Week of 170605

WLCG Operations Call details

  • At CERN the meeting room is 513 R-068.

  • For remote participation we use the Vidyo system. Instructions can be found here.

General Information

  • The purpose of the meeting is:
    • to report significant operational issues (i.e. issues which can or did degrade experiment or site operations) which are ongoing or were resolved after the previous meeting;
    • to announce or schedule interventions at Tier-1 sites;
    • to inform about recent or upcoming changes in the experiment activities or systems having a visible impact on sites;
    • to provide important news about the middleware;
    • to communicate any other information considered interesting for WLCG operations.
  • The meeting should run from 15:00 until 15:20, exceptionally to 15:30.
  • The SCOD rota for the next few weeks is at ScodRota
  • General information about the WLCG Service can be accessed from the Operations Web
  • Whenever a particular topic needs to be discussed at the daily meeting requiring information from site or experiments, it is highly recommended to announce it by email to wlcg-operations@cernSPAMNOTNOSPAMPLEASE.ch to make sure that the relevant parties have the time to collect the required information or invite the right people at the meeting.

Tier-1 downtimes

Experiments may experience problems if two or more of their Tier-1 sites are inaccessible at the same time.
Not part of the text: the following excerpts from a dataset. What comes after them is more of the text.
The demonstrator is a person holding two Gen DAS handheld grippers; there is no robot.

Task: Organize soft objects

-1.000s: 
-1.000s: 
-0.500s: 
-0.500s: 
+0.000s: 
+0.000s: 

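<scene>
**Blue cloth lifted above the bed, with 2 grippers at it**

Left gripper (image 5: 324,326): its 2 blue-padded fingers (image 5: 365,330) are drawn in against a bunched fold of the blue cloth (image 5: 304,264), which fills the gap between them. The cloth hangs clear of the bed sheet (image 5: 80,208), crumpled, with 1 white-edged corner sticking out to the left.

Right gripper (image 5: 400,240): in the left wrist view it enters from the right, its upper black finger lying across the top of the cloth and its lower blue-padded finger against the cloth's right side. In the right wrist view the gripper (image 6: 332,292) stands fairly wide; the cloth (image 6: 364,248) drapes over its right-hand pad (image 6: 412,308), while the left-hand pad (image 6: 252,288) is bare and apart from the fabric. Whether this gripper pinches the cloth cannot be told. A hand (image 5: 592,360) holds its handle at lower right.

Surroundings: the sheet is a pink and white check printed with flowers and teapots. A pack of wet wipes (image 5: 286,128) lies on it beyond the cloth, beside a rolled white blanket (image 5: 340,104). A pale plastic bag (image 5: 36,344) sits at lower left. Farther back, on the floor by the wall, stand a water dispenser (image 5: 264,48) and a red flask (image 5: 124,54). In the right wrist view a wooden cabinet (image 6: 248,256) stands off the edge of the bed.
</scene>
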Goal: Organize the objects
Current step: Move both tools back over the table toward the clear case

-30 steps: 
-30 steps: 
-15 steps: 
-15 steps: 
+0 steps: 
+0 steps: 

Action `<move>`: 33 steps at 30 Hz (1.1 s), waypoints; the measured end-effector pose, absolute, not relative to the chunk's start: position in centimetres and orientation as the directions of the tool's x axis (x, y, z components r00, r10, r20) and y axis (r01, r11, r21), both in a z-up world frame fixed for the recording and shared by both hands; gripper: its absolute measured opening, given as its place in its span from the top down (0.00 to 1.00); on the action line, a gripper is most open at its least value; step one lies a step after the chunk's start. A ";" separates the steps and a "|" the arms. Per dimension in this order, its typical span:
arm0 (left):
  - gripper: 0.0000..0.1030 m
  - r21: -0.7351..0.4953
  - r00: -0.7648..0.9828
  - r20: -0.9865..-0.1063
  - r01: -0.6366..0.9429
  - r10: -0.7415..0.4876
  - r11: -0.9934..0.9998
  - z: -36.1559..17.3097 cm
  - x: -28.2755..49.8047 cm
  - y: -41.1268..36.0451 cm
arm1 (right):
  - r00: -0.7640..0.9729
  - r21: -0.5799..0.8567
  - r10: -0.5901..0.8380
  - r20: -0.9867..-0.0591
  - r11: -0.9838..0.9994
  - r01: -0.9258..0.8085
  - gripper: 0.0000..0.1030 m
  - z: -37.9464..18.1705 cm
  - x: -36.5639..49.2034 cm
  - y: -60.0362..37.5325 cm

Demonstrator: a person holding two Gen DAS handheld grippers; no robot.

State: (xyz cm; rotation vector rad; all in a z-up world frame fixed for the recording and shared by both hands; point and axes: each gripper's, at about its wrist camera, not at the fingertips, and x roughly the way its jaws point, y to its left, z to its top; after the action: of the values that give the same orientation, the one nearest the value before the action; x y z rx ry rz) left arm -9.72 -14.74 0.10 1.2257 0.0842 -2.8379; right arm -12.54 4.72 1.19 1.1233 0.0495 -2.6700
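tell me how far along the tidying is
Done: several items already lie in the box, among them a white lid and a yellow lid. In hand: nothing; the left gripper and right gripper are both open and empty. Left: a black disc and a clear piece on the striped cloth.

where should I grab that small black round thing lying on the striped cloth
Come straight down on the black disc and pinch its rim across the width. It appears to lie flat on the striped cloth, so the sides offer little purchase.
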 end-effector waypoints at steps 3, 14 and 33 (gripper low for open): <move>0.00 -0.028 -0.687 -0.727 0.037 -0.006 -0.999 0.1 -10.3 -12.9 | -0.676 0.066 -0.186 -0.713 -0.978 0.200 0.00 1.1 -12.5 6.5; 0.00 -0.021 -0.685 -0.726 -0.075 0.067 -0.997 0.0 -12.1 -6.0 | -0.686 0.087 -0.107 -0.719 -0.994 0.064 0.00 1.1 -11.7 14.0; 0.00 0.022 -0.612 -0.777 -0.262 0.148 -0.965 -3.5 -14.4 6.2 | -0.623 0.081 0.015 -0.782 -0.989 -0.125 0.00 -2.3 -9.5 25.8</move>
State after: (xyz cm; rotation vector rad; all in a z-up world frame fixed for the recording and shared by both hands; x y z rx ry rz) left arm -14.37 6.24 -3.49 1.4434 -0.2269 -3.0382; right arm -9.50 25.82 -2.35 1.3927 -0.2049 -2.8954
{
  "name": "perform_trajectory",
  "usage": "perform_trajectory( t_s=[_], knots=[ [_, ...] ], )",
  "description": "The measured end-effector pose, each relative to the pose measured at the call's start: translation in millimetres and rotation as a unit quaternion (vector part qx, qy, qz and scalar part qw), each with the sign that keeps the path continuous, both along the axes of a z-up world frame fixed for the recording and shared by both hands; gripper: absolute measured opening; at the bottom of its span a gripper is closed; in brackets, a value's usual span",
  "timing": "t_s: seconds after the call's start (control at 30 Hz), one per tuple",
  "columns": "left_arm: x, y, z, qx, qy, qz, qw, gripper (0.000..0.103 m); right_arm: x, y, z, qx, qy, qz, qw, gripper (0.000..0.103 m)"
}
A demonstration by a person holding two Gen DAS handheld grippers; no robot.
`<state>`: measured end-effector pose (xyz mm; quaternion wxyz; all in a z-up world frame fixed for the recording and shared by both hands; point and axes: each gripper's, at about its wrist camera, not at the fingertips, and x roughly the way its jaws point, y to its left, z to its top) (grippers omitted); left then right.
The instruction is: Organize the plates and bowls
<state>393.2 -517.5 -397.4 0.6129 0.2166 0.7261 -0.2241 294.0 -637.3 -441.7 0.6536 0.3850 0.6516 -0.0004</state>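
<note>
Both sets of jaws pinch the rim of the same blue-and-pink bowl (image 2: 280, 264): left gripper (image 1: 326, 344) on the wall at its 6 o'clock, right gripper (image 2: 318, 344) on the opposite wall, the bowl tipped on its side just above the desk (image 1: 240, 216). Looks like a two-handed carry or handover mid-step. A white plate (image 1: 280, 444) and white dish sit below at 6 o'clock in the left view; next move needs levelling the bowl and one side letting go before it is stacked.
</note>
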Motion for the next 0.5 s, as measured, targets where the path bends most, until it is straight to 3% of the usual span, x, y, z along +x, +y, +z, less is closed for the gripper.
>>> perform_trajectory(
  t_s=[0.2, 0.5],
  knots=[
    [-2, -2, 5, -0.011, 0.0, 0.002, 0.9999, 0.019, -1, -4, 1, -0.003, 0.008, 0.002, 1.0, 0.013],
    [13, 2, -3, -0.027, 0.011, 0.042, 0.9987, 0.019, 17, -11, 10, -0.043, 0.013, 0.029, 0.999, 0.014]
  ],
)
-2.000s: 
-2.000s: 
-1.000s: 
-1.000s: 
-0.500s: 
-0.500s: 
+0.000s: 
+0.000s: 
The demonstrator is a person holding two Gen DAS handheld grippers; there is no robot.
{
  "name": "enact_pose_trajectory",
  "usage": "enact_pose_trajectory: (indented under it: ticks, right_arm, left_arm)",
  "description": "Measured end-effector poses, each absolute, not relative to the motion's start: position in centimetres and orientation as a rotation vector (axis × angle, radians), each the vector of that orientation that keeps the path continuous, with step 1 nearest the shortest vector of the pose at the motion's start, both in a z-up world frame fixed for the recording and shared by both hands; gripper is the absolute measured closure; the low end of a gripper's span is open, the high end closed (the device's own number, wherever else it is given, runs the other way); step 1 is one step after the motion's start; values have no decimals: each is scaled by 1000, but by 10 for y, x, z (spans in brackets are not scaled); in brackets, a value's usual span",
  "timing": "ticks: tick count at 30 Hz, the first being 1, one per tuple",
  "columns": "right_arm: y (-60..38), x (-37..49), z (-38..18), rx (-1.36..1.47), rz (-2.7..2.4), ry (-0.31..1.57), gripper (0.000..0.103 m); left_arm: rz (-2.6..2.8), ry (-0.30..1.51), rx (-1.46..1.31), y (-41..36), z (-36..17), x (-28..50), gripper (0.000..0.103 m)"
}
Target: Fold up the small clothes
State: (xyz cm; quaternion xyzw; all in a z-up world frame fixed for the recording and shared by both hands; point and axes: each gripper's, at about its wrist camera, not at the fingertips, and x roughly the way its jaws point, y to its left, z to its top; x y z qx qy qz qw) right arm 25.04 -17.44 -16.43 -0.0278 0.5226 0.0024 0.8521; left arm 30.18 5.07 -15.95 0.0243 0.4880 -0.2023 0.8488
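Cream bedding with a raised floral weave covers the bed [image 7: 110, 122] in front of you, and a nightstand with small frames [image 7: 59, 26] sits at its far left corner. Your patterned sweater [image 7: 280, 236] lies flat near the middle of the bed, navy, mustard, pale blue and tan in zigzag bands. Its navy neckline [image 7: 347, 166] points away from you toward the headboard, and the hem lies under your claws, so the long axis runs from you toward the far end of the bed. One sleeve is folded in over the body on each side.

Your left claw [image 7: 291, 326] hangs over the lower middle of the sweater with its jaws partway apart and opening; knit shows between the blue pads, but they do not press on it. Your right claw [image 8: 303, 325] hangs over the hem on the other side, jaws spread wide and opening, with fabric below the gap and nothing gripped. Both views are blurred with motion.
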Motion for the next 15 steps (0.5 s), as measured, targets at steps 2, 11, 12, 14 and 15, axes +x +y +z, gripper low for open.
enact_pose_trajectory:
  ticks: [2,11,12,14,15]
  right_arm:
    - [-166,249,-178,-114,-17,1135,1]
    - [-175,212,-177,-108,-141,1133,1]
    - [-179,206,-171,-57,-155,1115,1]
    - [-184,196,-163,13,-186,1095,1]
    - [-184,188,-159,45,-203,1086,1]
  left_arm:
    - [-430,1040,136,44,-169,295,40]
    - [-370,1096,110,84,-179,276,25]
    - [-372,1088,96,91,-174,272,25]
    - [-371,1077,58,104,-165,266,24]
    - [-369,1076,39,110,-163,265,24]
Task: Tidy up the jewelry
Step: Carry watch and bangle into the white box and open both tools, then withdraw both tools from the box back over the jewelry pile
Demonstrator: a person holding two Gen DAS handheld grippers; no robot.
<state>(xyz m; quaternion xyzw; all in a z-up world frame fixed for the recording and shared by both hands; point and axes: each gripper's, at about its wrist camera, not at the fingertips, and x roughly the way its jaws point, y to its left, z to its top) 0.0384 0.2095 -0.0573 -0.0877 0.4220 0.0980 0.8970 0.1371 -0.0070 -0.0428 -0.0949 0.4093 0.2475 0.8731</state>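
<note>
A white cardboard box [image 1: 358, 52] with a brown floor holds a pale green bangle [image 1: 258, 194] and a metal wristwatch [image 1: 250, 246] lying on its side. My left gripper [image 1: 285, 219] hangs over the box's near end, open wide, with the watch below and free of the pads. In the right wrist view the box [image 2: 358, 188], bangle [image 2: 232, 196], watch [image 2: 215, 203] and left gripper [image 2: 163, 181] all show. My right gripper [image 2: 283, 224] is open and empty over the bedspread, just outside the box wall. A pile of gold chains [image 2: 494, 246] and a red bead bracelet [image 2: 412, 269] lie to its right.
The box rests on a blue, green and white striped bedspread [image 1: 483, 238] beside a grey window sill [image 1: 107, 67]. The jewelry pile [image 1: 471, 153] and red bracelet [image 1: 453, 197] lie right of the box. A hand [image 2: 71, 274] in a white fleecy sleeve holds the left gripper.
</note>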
Therefore Tier-1 sites should do their best to avoid scheduling a downtime classified as "outage" in a time slot overlapping with an "outage" downtime already declared by another Tier-1 site supporting the same VO(s). The following procedure is recommended:

  1. A Tier-1 should check the downtimes calendar to see if another Tier-1 has already an "outage" downtime in the desired time slot.
  2. If there is a conflict, another time slot should be chosen.
  3. In case stronger constraints cannot allow to choose another time slot, the Tier-1 will point out the existence of the conflict to the SCOD mailing list and at the next WLCG operations call, to discuss it with the representatives of the experiments involved and the other Tier-1.

As an additional precaution, the SCOD will check the downtimes calendar for Tier-1 "outage" downtime conflicts at least once during his/her shift, for the current and the following two weeks; in case a conflict is found, it will be discussed at the next operations call, or offline if at least one relevant experiment or site contact is absent.

Links to Tier-1 downtimes

ALICE ATLAS CMS LHCB
  BNL FNAL  

Monday: Whit Monday holiday

  • The meeting will be held on Tuesday instead.

Tuesday

Attendance:

  • local: Kate (DB, WLCG, chair), Maarten (ALICE, WLCG), Krystof (computing), Lorena (computing), Vincent (security), Belinda (storage), Herve (storage), Andrea M (MW, FTS), Roberto (storage)
  • remote: Di Qing (TRIUMF), Kyle (OSG), Luca (CNAF), Tommaso (CMS), Ulf (NDGF), Xin Zhao (BNL)

Experiments round table:

  • ATLAS reports ( raw view) -
    • Grid production has been running full up to ~300k cores in the past week, and dominated by MC16 campaign simulation. Derivation campaign on the reprocessed data15/data16 has not started yet in bulk, waiting for git migration, updates/fixes of the cache, expected after a week.
    • Tier0 Grid resources have been increased to the pledges, 19k cores. Tier0 has been processing the special runs collected before.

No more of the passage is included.